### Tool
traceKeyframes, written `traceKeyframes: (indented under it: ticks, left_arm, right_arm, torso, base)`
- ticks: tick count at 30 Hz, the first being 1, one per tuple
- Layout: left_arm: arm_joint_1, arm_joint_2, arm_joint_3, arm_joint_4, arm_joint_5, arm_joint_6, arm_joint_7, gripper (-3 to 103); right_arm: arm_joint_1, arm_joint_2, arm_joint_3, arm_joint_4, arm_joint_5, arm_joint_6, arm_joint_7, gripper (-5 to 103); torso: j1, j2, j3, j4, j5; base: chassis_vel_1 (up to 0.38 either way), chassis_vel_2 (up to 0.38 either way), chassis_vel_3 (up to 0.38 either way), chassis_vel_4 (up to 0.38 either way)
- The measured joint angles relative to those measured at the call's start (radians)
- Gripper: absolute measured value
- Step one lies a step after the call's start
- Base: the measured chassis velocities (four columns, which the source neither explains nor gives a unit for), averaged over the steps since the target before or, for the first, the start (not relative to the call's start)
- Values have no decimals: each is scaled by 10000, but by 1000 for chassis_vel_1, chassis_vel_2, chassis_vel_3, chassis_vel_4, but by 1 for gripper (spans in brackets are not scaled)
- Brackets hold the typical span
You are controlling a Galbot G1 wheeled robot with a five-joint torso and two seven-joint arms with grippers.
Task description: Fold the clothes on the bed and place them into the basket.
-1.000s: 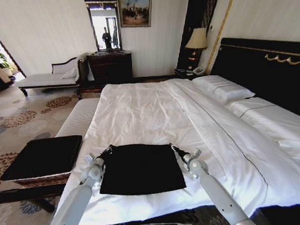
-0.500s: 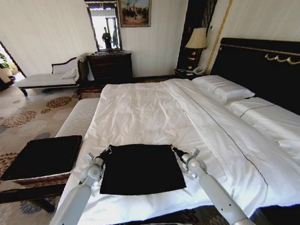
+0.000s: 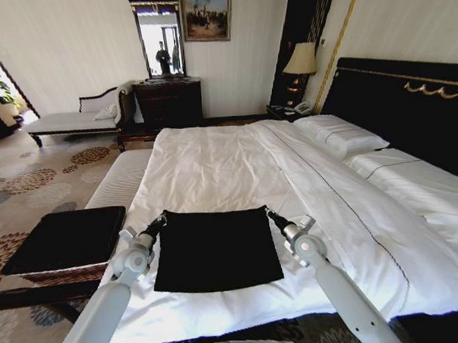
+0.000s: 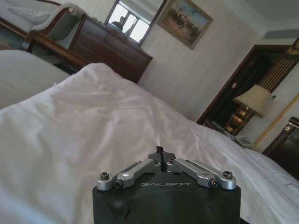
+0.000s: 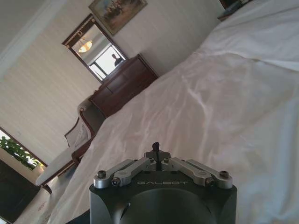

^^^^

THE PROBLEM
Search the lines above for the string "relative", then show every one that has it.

RESULT OF THE TASK
- The measured joint angles relative to those measured at the call's start (radians)
- Base: the measured chassis velocities (four columns, which the source neither explains nor gives a unit for), averaged over the steps since the target before or, for the first, the start (not relative to the call's start)

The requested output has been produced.